TASK REQUIREMENTS —
Copy each line below in which the string "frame" appears.

INPUT DATA —
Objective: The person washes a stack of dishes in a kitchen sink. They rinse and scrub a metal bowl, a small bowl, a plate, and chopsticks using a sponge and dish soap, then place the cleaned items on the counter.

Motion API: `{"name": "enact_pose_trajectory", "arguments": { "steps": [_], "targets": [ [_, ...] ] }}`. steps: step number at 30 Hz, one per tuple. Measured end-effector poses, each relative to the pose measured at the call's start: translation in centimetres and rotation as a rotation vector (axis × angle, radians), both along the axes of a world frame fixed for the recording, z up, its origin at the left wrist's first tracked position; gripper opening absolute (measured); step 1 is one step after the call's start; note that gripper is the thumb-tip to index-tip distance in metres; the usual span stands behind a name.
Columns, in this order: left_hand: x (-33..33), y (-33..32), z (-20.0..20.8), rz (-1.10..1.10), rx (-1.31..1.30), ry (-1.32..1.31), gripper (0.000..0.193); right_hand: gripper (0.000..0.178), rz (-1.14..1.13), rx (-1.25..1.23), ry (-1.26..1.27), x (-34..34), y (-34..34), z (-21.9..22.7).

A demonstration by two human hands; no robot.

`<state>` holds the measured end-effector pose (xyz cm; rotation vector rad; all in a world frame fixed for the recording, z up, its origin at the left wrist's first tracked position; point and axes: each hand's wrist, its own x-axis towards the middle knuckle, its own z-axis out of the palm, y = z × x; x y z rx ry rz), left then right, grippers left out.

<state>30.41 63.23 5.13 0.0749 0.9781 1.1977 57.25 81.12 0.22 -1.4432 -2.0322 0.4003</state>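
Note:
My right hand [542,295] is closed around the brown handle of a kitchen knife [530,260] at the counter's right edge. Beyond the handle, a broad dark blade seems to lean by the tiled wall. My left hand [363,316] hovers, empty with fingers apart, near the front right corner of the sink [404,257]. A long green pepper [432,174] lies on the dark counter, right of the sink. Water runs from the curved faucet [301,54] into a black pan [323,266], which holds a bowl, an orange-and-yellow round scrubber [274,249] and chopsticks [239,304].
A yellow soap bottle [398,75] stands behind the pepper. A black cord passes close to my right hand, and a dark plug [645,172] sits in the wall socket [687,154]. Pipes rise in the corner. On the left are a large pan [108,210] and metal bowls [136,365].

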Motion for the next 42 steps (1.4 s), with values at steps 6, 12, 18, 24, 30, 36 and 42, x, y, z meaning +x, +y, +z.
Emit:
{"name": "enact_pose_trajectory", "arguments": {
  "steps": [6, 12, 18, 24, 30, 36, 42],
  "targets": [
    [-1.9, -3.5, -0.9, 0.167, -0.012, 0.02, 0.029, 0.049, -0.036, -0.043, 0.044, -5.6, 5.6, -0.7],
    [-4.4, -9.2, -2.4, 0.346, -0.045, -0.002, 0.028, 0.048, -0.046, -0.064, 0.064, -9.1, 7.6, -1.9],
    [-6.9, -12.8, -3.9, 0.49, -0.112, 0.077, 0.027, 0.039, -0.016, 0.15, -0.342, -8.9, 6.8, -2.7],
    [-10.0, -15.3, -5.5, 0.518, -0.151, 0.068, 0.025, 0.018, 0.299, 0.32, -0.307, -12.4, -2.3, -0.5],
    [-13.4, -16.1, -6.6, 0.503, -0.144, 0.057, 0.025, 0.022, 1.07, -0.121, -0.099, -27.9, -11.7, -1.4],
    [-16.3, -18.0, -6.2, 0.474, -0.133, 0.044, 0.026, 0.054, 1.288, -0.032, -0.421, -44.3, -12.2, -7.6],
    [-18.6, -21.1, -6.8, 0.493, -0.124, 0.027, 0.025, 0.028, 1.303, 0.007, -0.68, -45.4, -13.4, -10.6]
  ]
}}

TASK OUTPUT —
Motion API: `{"name": "enact_pose_trajectory", "arguments": { "steps": [_], "targets": [ [_, ...] ] }}`. steps: step number at 30 Hz, one per tuple. Measured end-effector poses, each relative to the pose measured at the call's start: translation in centimetres and rotation as a rotation vector (axis × angle, radians), both along the axes of a world frame fixed for the recording, z up, its origin at the left wrist's first tracked position; gripper opening absolute (measured); step 1 is one step after the call's start; note that gripper is the thumb-tip to index-tip distance in metres; the usual span stands behind a name.
`<state>` holds the measured end-effector pose (xyz cm; rotation vector rad; all in a world frame fixed for the recording, z up, its origin at the left wrist's first tracked position; point and axes: each hand's wrist, its own x-axis towards the middle knuckle, its own z-axis out of the palm, y = z × x; x y z rx ry rz), left then right, grippers left out.

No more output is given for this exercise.